Robert "Rob" Irimescu (born 1 March 1996) is an American-born Romanian professional rugby union player who currently plays for the Australian club West Harbour RFC and the Romanian national team.

==Club career==
After playing for five years at Pennsylvania State University, upon his graduation Irimescu would sign for Rugby New York, after spending time with amateur side New York Athletic Club.

=== Rugby New York ===
He joined his hometown side at the end of 2019, he went on to make his debut for the Major League Rugby side in the first round of the 2020 season, coming off the bench against the New England Freejacks.

=== Old Glory DC ===
Signing for rival side Old Glory DC in 2022, he went on to feature in all 16 of Old Glory's matches, being named in the Starting XV for 11 of them. He signed for CSM Știința Baia Mare to help his international ambitions.

=== CSM Știința Baia Mare ===
He joined CSM Știința Baia Mare in 2023 making his debut against CSA Steaua București.

== International career ==
His first appearance was for Romania A against Italy A in 2023, before going on to make his debut for the national side against Poland in the 2023 Rugby Europe Championship, coming off the bench to score a try. He played in the following 2 Rugby Europe Matches against Belgium and Portugal, coming off the bench in his alternate position, as a flanker in both.

He was named in the Romanian squad for the 2023 Rugby World Cup warmups. He eventually came off the bench against Georgia.

He went on to be named in the final 33-Man Roster, playing in the 2023 Rugby World Cup. On September 17th, he came off the bench against South Africa, making his World Cup Debut. A few weeks later he cracked the first XV for the first time against Scotland, and closed out his World Cup Campaign by coming off the bench against Tonga.

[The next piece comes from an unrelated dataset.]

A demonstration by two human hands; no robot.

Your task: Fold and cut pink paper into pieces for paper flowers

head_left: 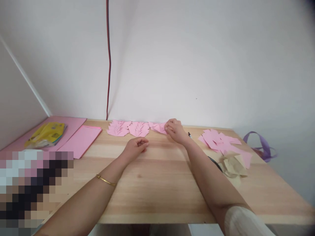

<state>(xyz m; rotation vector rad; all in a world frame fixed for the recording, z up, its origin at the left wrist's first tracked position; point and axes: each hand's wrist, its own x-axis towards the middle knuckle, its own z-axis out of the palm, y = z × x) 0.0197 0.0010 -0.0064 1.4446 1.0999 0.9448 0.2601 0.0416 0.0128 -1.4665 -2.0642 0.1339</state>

In 2024, he continued his campaign for the Oaks, by being selected in the 2024 REC Squad, where he featured in 3 matches. He went on to earn his 10th cap, in his final match against Spain.

In the summer of 2024, he was selected to play against the United States and Canada. He played in both games, coming off the bench. Irimescu went on to defeat his home nation in Chicago, winning the Pershing Cup, 22–20 on July 5th, 2024.

== Personal life ==
Born in New York to Romanian parents, Nicoleta and Gabriel Irimescu, who both come from Constanța. His father grew up playing rugby in Constanța. He frequently visited Constanța every summer. Although he lived in the United States his whole life, he moved to Romania in January 2023 to help his international ambitions.

He graduated from Penn State with a Master’s Degree in Accounting, a Bachelor’s in Finance, and a Bachelor’s in Accounting.